Seismic blasting is deadly for marine life and can impact all levels of the food chain, from its very foundations, killing zooplankton more than a kilometre away, to deafening whales and driving them away from their feeding and breeding grounds. Seismic blasting damages other marine life, too, including killing scallops and impacting the immune systems of lobsters.
TGS’s Environmental Plan (EP) shows the proposed blasting zone contains designated “Biologically Important Areas” (BIAs) for both the endangered blue whale and southern right whale. Furthermore, the entire operational area has also been nominated as BIA for the blue whale, and the southern right whale’s draft recovery plan includes revised BIAs.
AMCS Oil and Gas Campaign Manager Louise Morris said: “It’s totally unacceptable that gas exploration companies can seismic blast in a whale nursery and superhighway when seismic blasting can deafen whales and kill their primary food source, zooplankton. This area is one of the most important regions for the endangered blue whale and southern right whale.
“The mitigation measures the proponents suggest to avoid impacts on whales are limited. Their Environmental Plan (EP) notes Marine Fauna Observers standing on seismic ships can only see whales in daylight and relatively calm weather conditions, while whales can stay underwater for extended periods of time. Sperm whales, which the EP notes occur in the area, can dive for up to an hour. Furthermore, the EP even notes that Passive Acoustic Monitoring listening devices are not ‘particularly reliable’ for monitoring baleen whales, including the endangered blue whale and southern right whale.
“The huge number of submissions opposing this destructive proposal sends a clear message that Australians overwhelmingly reject seismic blasting in our oceans.”
The EP notes there are 34 threatened or endangered species in the operational area, and there is always a resident population of whales in the proposed blasting zone, as well as whales passing through on their migration routes.
- Endangered blue whales are found in the seismic blasting zone throughout most of the year, with peak feeding season from January to June.
- Endangered southern right whale breeding and calving season in the area runs from April to October.
- Sei and minke whales feed in the blasting zone from November to May, while pygmy right whales feed in the area from September to February.
- Sperm whales have been recorded in the deep water areas of the blasting zone off the west coast of Tasmania, with the greatest number of sightings occurring in October and November.
TGS and SLB-Schlumberger previously lodged plans to seismic blast over 77,000 square kilometres in August 2022, but withdrew the application after a heavy public backlash. Schlumberger changed its name to SLB in November 2022 and has now become a silent partner in this latest proposal by removing its name from the application.
SLB-Schlumberger was being investigated by NOPSEMA for possibly breaching conditions on a previous seismic blasting program nearby in 2020. NOPSEMA has not released details of the investigation, although a freedom-of-information search indicates the investigation is likely related to blue whales.

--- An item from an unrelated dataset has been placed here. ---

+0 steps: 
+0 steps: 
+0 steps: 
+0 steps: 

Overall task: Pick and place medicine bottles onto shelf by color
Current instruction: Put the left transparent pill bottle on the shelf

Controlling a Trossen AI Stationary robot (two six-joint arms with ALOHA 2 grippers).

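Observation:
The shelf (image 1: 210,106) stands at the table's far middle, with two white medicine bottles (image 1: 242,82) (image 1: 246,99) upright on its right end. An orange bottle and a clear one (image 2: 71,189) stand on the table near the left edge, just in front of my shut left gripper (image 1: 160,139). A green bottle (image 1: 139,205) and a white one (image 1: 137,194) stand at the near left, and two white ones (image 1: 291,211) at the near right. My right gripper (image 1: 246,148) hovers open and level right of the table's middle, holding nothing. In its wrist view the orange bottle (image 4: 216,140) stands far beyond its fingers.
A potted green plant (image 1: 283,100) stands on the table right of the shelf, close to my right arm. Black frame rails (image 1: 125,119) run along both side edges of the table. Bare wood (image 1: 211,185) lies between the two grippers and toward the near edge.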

Ms Morris said: “It’s difficult to have faith in this process when the silent partner was being investigated for breaches of a previous blasting permit likely in relation to the endangered blue whale, which is again threatened by this latest proposal.

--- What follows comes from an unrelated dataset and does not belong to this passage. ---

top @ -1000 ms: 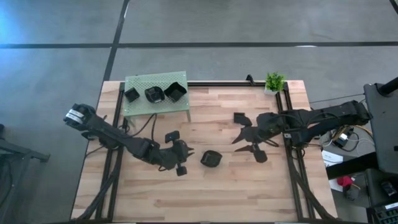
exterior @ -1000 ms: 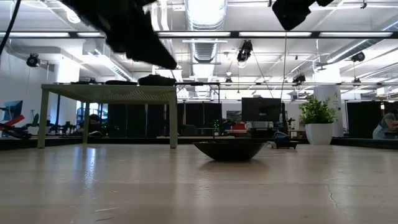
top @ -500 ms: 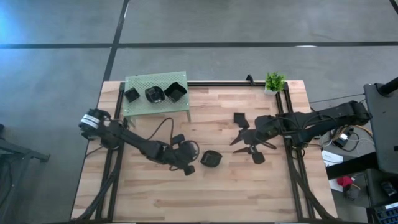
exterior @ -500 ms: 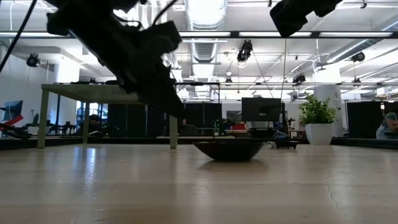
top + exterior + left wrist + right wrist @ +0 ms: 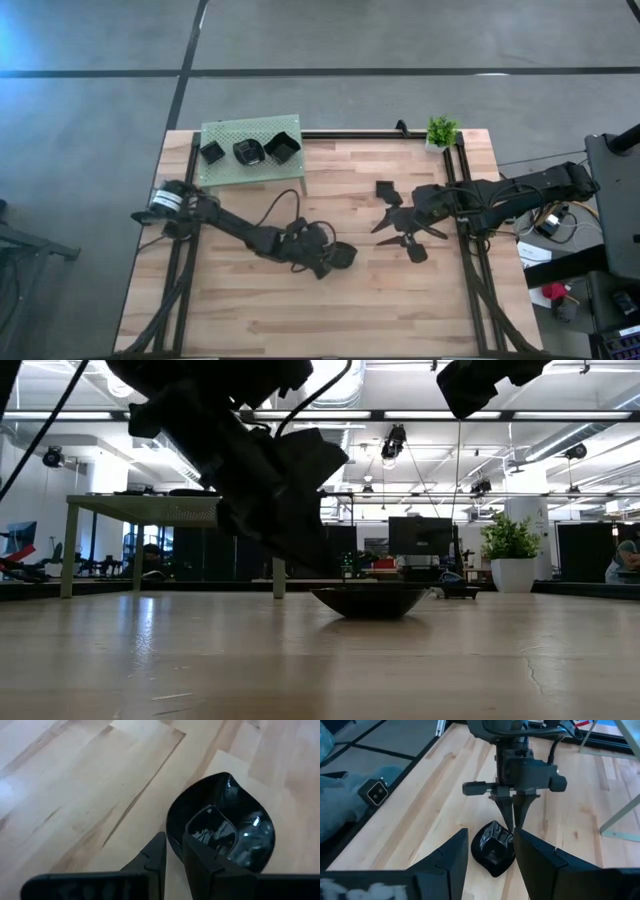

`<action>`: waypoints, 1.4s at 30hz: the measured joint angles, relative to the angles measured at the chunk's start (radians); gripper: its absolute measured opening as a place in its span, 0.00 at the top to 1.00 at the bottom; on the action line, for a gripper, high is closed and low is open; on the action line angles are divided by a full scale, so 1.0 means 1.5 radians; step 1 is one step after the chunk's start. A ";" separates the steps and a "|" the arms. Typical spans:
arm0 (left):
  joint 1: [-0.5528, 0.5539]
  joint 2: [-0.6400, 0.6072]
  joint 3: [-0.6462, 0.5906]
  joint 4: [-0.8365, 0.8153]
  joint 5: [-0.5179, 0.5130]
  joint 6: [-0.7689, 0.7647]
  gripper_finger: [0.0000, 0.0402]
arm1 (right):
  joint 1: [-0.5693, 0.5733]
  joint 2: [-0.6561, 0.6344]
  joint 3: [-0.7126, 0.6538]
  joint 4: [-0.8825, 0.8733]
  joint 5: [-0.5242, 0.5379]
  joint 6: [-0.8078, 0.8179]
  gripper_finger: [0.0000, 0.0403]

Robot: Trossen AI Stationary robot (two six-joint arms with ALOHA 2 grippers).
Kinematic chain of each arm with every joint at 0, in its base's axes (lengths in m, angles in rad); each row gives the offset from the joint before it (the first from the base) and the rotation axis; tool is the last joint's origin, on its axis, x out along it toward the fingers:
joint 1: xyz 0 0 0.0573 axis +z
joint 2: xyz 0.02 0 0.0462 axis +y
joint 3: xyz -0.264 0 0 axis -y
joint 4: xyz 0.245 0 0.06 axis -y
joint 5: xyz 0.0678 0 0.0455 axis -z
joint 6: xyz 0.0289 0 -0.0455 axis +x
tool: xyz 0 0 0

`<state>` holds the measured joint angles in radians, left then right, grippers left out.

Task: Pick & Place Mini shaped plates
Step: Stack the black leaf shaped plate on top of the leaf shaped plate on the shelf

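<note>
Black leaf-shaped plate lies directly ahead of the left gripper — fingers narrowly parted, straddling its near rim, nothing held. Right gripper waits wide open — empty.

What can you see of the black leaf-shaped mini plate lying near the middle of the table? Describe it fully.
The leaf-shaped mini plate is glossy black, probably glazed or plastic, rounded at one end and drawn to a point at the other, with a raised rim and a shallow well reflecting light. It lies flat, right way up, on the wooden table, near its middle. The left hand is at its edge, one finger over the rim, the other outside; the fingers stand narrowly apart. Contact cannot be told.
</note>
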<state>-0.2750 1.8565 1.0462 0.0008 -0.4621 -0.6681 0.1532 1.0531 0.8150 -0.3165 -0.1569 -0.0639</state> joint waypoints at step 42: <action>0.021 0.063 -0.001 0.077 0.049 -0.074 0.86 | 0.000 0.001 0.000 -0.006 0.000 -0.012 0.62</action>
<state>-0.2428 1.9511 1.0454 0.1161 -0.3889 -0.7789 0.1532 1.0538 0.8146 -0.3256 -0.1570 -0.0818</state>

“TGS and Schlumberger-SLB have failed to meaningfully consult with relevant stakeholders as required by NOPSEMA’s Environment Regulations. They did not provide a draft Environment Plan for identified ‘relevant persons’, as part of consultation, resulting in presentations of vague plans with no details of mitigation measures for impacted threatened species, industries or communities.
“This EP needs to be refused outright as the impacts to our ocean environment and marine life have not been adequately considered, and measures to mitigate impacts have not been detailed.”